The war sparked by Hamas's October 7, 2023 attack on Israel led to a humanitarian catastrophe in Gaza, with the densely-populated territory reliant on aid that was heavily restricted by Israel, when not cut off outright.

At the end of August, the United Nations declared a famine in Gaza, though Israel rejected the declaration. 

"We've got 190,000 metric tons on those borders ready to go in," said Fletcher, who on Thursday is to go to the lifeline Rafah crossing between Gaza and Egypt to see preparations there.

The crossing remained shut on Wednesday despite reports that it could reopen to aid convoys, as Israel insisted Hamas hand over the remains of the last deceased hostages it holds.

"I don't know at this stage whether the crossing will open for sure," Fletcher said.

But "we are determined to get in there, stop the starvation, rebuild the health sector, clear the rubble and start to give people hope of a better life", he said, adding: "There's a sense of complete urgency to this." 

Israel's far-right National Security Minister Itamar Ben Gvir has threatened to cut off aid supplies to Gaza if Hamas fails to return the remains of soldiers still held in the territory.

Fletcher said what had aid had entered so far was "a fraction of what's needed", with just "tens of trucks on a good day rather than the hundreds of trucks" required.
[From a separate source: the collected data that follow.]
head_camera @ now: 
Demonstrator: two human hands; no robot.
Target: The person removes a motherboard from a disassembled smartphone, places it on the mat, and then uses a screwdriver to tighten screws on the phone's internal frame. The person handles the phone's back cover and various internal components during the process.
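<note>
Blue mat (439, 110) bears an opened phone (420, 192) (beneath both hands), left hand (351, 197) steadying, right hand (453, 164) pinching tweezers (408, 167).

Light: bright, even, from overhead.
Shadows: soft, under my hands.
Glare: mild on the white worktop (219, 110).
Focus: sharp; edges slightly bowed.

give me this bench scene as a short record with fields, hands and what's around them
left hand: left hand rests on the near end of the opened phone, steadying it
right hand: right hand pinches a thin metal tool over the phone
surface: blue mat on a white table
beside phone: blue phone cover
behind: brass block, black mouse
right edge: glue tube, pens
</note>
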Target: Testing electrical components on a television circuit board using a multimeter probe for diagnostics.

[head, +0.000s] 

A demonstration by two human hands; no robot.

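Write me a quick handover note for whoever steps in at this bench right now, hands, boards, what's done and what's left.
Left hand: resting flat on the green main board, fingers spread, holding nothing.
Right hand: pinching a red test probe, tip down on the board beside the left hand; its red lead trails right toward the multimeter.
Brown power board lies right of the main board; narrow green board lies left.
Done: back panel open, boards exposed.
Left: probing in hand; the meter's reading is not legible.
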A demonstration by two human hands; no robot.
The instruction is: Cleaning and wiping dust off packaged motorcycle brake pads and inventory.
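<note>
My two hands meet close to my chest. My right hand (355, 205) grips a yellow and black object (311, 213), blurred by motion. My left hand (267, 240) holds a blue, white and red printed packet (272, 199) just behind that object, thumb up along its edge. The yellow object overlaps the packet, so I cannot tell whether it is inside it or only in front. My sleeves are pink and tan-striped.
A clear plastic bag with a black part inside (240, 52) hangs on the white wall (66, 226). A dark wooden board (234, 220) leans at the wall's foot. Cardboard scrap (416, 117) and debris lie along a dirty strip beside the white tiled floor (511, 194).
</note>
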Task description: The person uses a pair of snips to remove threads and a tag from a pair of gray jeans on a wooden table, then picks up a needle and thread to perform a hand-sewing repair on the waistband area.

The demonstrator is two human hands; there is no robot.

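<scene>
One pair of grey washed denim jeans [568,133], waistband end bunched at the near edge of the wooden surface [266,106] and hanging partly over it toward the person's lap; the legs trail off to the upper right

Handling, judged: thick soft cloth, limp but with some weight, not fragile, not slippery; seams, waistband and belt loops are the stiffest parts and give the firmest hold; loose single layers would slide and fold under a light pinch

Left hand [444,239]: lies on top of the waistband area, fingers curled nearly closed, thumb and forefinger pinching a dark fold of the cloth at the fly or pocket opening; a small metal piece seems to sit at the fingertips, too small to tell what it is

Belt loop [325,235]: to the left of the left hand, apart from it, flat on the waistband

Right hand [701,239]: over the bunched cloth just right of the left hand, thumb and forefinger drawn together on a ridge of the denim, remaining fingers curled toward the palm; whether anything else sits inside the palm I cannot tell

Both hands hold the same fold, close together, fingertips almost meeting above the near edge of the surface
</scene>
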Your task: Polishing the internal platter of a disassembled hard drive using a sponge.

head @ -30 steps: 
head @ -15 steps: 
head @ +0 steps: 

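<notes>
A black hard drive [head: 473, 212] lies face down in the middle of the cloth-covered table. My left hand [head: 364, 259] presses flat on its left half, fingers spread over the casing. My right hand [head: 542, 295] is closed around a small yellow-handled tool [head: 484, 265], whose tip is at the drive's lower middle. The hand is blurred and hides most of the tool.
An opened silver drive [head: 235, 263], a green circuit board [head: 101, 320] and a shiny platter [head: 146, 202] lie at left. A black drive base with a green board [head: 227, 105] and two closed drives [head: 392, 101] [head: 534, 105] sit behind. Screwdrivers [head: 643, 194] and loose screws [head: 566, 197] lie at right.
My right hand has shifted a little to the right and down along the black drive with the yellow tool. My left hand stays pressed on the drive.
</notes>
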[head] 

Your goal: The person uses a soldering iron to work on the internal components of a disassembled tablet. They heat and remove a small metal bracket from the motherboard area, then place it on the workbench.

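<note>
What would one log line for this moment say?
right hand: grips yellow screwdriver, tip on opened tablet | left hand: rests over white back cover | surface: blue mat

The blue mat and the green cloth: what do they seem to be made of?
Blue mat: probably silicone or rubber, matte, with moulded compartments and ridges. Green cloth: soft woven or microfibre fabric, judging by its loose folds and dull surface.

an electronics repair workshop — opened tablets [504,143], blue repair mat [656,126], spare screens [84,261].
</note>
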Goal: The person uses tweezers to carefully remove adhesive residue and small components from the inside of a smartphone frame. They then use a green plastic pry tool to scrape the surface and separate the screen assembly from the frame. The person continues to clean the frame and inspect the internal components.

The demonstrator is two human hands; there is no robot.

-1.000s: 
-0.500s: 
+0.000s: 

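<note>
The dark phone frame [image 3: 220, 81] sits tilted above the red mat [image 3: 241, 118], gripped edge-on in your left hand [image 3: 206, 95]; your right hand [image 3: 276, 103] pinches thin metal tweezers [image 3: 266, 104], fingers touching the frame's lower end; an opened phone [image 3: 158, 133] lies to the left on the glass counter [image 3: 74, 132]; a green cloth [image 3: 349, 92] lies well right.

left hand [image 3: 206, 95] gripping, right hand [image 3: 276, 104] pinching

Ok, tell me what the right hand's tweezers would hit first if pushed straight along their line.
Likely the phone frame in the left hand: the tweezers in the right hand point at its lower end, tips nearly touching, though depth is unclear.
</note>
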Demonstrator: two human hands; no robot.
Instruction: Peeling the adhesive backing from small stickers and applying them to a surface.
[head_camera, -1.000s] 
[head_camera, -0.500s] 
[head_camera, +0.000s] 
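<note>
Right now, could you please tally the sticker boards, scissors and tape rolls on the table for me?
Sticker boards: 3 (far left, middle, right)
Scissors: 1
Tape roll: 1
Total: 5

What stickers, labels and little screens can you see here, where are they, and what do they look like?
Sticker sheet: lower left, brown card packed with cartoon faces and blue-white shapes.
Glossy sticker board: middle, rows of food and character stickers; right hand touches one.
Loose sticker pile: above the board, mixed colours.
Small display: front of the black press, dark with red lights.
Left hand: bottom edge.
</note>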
"We need shelter for the winter... We need more fuel" for power and sanitation plants, he said.

"I'm hopeful that we will have the conditions to deliver at scale but it's not certain. There is hope right now but it's very precarious hope," he said, noting that a timeline for access "wasn't explicitly set out in the peace agreement that President Trump and other leaders negotiated".

Fletcher noted an appeal for Gaza was only 28 percent funded, calling for urgent support.

"What I heard in Sharm el-Sheikh was a real sense of collective generosity and determination -- but we now need to see the numbers, we need to see that financing comes".